# [Task goal]
Each line of the entries that mentions the string "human" needs to be reported.
+-------+
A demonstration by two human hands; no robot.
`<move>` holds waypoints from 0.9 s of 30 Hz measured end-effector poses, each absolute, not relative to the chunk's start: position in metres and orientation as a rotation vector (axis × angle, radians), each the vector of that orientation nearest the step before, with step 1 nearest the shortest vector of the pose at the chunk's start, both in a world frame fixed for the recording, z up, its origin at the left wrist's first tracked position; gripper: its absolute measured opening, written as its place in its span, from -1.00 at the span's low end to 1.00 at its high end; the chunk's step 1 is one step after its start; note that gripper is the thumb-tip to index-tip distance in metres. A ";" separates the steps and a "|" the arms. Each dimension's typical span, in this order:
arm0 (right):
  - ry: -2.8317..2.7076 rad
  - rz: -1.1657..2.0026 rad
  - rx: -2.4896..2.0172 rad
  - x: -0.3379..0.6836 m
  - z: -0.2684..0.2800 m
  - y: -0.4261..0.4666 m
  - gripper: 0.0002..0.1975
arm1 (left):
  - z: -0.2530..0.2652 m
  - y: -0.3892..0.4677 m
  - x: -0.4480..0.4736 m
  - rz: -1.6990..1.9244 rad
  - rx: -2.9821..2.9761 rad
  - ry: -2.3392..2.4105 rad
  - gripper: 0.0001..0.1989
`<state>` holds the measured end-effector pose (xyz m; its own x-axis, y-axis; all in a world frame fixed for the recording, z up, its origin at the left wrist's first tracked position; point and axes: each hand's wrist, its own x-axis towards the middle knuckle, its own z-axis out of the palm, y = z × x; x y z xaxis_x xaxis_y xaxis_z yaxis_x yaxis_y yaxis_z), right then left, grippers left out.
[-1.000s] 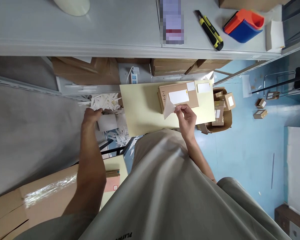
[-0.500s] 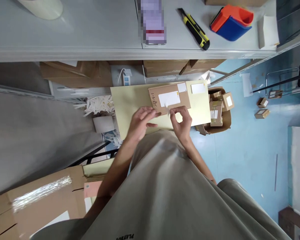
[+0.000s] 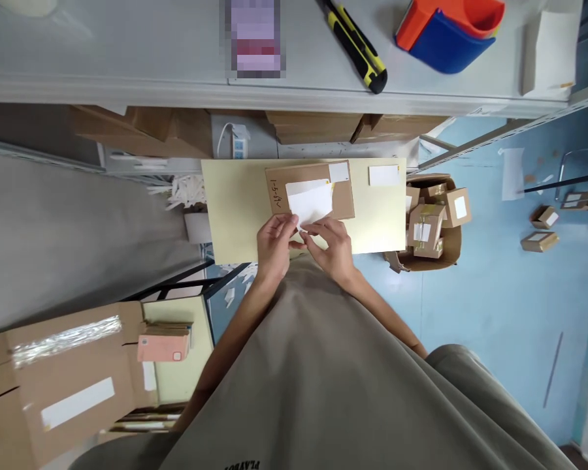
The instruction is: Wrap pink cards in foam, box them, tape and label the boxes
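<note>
A flat brown cardboard parcel (image 3: 343,199) with handwriting on its left end lies on the pale yellow board (image 3: 235,202). Over the parcel is a white label (image 3: 312,201), its near corner raised toward me. My left hand (image 3: 273,247) pinches that corner between thumb and finger. Close beside it, my right hand (image 3: 334,249) is also closed at the label's near edge, fingertips almost meeting the left ones. A smaller white sticker (image 3: 339,172) sits at the parcel's far right corner. Another white label (image 3: 384,175) lies on the board to the right.
On the grey shelf (image 3: 151,59) ahead lie a yellow-black utility knife (image 3: 357,49) and an orange-blue holder (image 3: 448,36). An open carton (image 3: 451,248) of small boxes stands on the floor at right. Pink-topped packets (image 3: 163,348) and a large carton (image 3: 78,365) are at lower left.
My right hand has moved left to meet my left hand, and the white piece it held now shows as a label spread over the parcel. The view has shifted slightly.
</note>
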<state>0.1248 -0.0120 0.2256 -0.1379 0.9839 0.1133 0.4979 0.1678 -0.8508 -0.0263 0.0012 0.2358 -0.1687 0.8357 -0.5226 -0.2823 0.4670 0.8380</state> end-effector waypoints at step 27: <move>-1.179 1.321 -1.648 0.196 0.163 0.020 -0.56 | 0.188 -0.008 -0.032 1.036 0.772 1.851 -0.55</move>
<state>0.1961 0.0199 0.1630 0.0626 0.9425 -0.3284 0.2197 -0.3339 -0.9166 -0.0323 -0.0080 0.1877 -0.4425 0.8134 -0.3777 0.1032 0.4646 0.8795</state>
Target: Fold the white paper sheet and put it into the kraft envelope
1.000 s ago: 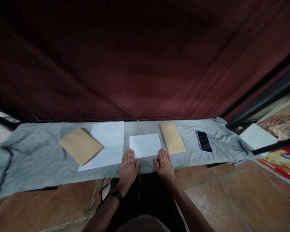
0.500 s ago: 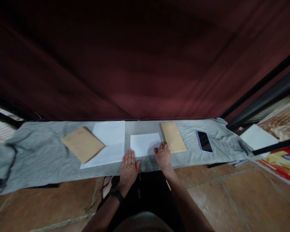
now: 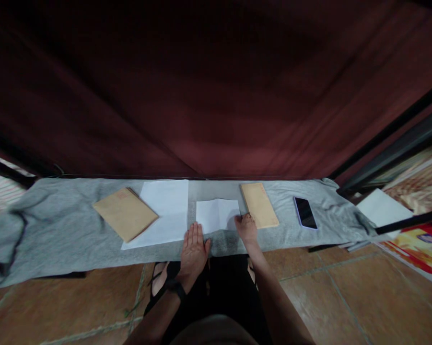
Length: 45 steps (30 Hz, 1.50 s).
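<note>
A small white sheet of paper lies before me on the grey cloth, a crease or bend running up its middle. My left hand rests flat and open, its fingertips at the sheet's lower left corner. At the lower right edge, the curled fingers of my right hand are closed on the sheet; the fingertips are partly hidden. Just beyond that hand lies a brown envelope. On the left, a stack of brown envelopes partly covers larger white paper.
A phone lies on the grey cloth at the right. A dark red curtain hangs behind the narrow surface. Black bars and a printed box stand at the far right, above the tiled floor.
The small sheet was flat and now shows a vertical bend near its middle. My right hand has shifted slightly right along its edge; my left hand stays flat in place.
</note>
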Each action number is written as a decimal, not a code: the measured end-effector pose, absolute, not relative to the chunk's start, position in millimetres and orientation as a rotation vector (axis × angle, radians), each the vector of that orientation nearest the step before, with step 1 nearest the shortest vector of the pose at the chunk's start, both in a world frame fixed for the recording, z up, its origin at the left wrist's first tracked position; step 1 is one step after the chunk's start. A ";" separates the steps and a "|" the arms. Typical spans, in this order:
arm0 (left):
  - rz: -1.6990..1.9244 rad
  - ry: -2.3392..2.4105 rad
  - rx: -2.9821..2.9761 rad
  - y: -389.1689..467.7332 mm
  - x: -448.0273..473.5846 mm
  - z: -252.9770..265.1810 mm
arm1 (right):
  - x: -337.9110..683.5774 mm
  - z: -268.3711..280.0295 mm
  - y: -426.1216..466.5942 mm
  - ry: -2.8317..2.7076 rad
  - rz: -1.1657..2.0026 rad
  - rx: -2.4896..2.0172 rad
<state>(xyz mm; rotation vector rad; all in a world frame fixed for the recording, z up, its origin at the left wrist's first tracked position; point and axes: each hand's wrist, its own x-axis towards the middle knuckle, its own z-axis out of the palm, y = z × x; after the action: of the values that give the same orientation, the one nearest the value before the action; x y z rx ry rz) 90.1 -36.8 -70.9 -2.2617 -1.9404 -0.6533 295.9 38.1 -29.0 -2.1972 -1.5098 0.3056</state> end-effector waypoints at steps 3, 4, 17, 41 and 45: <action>-0.660 -1.942 -2.273 -36.6 90.2 -70.0 | 297.9 -29.9 36.3 -1.456 0.371 -2.124; -0.662 -1.944 -2.279 -36.4 90.2 -69.6 | 298.8 -30.3 35.8 -1.438 0.398 -2.089; -0.827 -1.914 -2.359 -45.1 83.7 -63.9 | 314.5 36.4 60.3 -1.236 0.565 -1.437; -1.135 -1.815 -2.820 14.3 92.4 -35.5 | 318.4 -59.8 -31.0 -2.207 0.408 -1.133; -0.656 -1.439 -3.039 39.7 131.3 -40.4 | 319.0 -60.3 -32.0 -2.292 0.350 -1.130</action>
<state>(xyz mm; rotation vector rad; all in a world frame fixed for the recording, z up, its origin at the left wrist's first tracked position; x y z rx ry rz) 131.3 39.7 -40.4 -3.0389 -1.4386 -0.6556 319.0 -32.0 -60.3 -1.1300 -2.2917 0.3503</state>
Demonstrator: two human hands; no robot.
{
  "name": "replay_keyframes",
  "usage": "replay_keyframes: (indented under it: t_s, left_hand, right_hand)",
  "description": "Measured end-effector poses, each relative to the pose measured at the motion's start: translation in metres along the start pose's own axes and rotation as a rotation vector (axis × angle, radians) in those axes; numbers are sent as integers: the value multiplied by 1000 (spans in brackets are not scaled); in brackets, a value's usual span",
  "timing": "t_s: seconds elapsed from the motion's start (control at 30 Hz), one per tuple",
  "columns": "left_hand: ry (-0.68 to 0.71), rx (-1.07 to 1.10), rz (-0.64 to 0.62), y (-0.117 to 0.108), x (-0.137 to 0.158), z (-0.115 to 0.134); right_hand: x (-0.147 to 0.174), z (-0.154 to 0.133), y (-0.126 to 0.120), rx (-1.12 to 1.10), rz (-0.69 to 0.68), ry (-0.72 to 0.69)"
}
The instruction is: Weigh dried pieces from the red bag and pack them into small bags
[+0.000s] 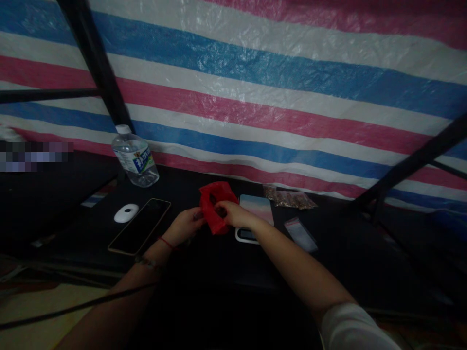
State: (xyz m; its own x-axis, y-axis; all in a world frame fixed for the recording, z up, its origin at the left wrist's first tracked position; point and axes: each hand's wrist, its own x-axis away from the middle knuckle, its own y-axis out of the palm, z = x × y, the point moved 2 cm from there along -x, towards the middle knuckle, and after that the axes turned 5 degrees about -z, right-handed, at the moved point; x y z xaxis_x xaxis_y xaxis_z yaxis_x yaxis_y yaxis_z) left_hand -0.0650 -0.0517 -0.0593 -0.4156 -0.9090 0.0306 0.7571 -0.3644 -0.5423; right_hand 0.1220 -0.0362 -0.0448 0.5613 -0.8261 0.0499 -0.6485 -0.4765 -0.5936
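A red plastic bag (215,221) stands with its mouth open on the black table, some dark contents just visible inside. My left hand (186,224) grips the bag's left side between its fingers. Over the bag's opening, my right hand (235,214) has its curled fingers dipped into the mouth; whatever they pinch is hidden. Under my right wrist lies a small digital scale (260,206) with a pale blue and pink platform, its display (247,235) partly covered by my forearm.
Right of the scale lie small filled zip bags (292,198) and a flat clear zip bag (301,234). On the left are a phone (140,226), a white rounded case (126,213) and a clear plastic bottle (136,158). Striped sheeting (255,107) hangs behind, beside a dark metal post (98,63).
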Motion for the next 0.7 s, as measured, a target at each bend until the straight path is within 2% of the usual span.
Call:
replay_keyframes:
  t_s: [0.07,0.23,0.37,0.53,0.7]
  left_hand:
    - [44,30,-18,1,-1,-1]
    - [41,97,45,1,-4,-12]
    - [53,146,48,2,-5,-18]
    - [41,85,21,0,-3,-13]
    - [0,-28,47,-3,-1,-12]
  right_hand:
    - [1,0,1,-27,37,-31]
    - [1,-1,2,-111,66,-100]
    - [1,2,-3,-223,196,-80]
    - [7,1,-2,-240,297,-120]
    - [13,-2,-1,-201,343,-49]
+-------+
# [Output for this task]
A demonstration by two human hands; no robot.
Demonstrator: two human hands; no robot.

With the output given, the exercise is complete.